Quick & Easy: Smoked Salmon & Scrambled Eggs Recipe

Learn to make quick and easy smoked salmon & scrambled eggs. Perfect for breakfast, brunch, or a light dinner with our simple recipe...

Looking for a quick, delicious, and nutritious meal that’s perfect for any time of the day? Look no further! Our Smoked Salmon & Scrambled Eggs recipe combines the rich, savory flavor of smoked salmon with the creamy goodness of scrambled eggs. It’s a dish that’s not only easy to make but also packed with protein and healthy fats, making it a great choice for breakfast, brunch, or even a light dinner.

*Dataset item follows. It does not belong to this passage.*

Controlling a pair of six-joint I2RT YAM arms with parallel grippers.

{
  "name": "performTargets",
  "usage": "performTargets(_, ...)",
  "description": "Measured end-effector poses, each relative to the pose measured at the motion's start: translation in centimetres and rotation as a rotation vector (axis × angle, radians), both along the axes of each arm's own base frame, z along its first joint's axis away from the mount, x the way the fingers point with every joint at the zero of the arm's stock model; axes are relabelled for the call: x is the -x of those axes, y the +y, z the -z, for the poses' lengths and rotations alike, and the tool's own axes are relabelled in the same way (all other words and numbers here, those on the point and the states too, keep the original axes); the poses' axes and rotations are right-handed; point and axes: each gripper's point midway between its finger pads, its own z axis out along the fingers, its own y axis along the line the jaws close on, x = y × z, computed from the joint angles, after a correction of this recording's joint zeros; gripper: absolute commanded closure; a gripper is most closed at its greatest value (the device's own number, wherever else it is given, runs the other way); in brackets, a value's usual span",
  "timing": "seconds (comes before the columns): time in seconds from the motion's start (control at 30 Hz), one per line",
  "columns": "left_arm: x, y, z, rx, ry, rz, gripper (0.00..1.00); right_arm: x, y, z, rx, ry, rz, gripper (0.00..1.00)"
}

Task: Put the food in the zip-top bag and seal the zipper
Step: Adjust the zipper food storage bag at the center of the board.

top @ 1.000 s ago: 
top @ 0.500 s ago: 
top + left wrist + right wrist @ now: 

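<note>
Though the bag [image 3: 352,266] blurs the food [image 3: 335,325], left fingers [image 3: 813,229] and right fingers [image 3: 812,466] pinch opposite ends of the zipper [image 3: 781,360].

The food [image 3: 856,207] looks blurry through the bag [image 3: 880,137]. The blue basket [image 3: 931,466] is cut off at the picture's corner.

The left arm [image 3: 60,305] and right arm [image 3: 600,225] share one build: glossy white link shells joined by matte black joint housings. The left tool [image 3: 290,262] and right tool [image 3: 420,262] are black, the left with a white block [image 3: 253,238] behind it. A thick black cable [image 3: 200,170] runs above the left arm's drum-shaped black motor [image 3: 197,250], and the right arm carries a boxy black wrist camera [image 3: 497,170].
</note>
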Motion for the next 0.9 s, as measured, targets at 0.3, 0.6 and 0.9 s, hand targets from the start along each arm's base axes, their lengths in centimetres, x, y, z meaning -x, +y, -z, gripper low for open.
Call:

Quick & Easy: Smoked Salmon & Scrambled Eggs Recipe
Smoked Salmon & Scrambled Eggs Recipe

Prep time: 5 mins

Cook time: 10 mins

Total time: 15 mins

Serving: 6

Ingredients

To get started, gather these simple ingredients:

  • 4 large eggs
  • 1/4 cup milk or cream
  • Salt and pepper, to taste
  • 2 tablespoons butter
  • 100g (3.5 oz) smoked salmon, sliced
  • Fresh chives or dill, chopped (optional)

Instructions

Follow these easy steps to create a delicious meal:

1) Prepare the Eggs

Crack the eggs into a bowl. Add milk or cream, and season with salt and pepper. Whisk until well combined.

2) Heat the Pan

Heat a non-stick skillet over medium heat and melt the butter.

3) Cook the Eggs 

Pour the egg mixture into the skillet. Let it sit for a few seconds until it begins to set around the edges.

4) Stir Gently 

Gently stir the eggs with a spatula, pushing them from the edges towards the center. Continue to cook until the eggs are mostly set but still slightly runny.

5) Add the Salmon

Add the smoked salmon to the skillet, gently folding it into the scrambled eggs.

6) Finish Cooking

Cook for another minute until the eggs are fully set but still soft and creamy.

7) Serve

Serve immediately, garnished with fresh chives or dill if desired.

Nutrition Information (per serving)

Here’s the nutritional breakdown per serving of this tasty dish:

  • Calories: 250
  • Protein: 20g
  • Fat: 18g
  • Carbohydrates: 2g
  • Fiber: 0g
  • Sugar: 1g

Variations and Substitutions

Want to switch things up? Here are some ideas:

  • Add Cheese: Try adding grated cheese like cheddar or goat cheese for extra richness.
  • Incorporate Vegetables: Sauté spinach, cherry tomatoes, or bell peppers for added nutrients and flavor.
  • Use Different Herbs: Swap chives or dill with parsley or basil for a different herbal note.
  • Dairy-Free Option: Use almond milk or another non-dairy milk and replace butter with olive oil or a dairy-free spread.

Chef's Tips and Tricks

Here are some tips to help you make the perfect smoked salmon and scrambled eggs:

  • Cook Low and Slow: Cook the eggs over low heat to ensure they remain creamy and soft.
  • Stir Constantly: Gently and continuously stir the eggs for the best texture.
  • Choose Quality Ingredients: Use high-quality smoked salmon and fresh eggs for the best flavor.
  • Serve Warm: Serve the dish immediately to enjoy the eggs at their creamy best.

Conclusion

This Smoked Salmon & Scrambled Eggs recipe is not only quick and easy but also incredibly delicious and nutritious. Whether you’re making it for breakfast, brunch, or a light dinner, it’s sure to be a hit. Try it out and let us know how it goes!


FAQs

Can I use another type of fish?

Yes, you can use other smoked fish like trout or even substitute with cooked shrimp or crab.

How do I store leftovers?

Store any leftovers in an airtight container in the refrigerator for up to 2 days. Reheat gently in a skillet over low heat.

Can I make this recipe ahead of time?

This dish is best enjoyed fresh, but you can prepare the egg mixture and chop the salmon ahead of time for quicker assembly.

What can I serve with this dish?

Serve with toast, bagels, or a side salad for a complete meal.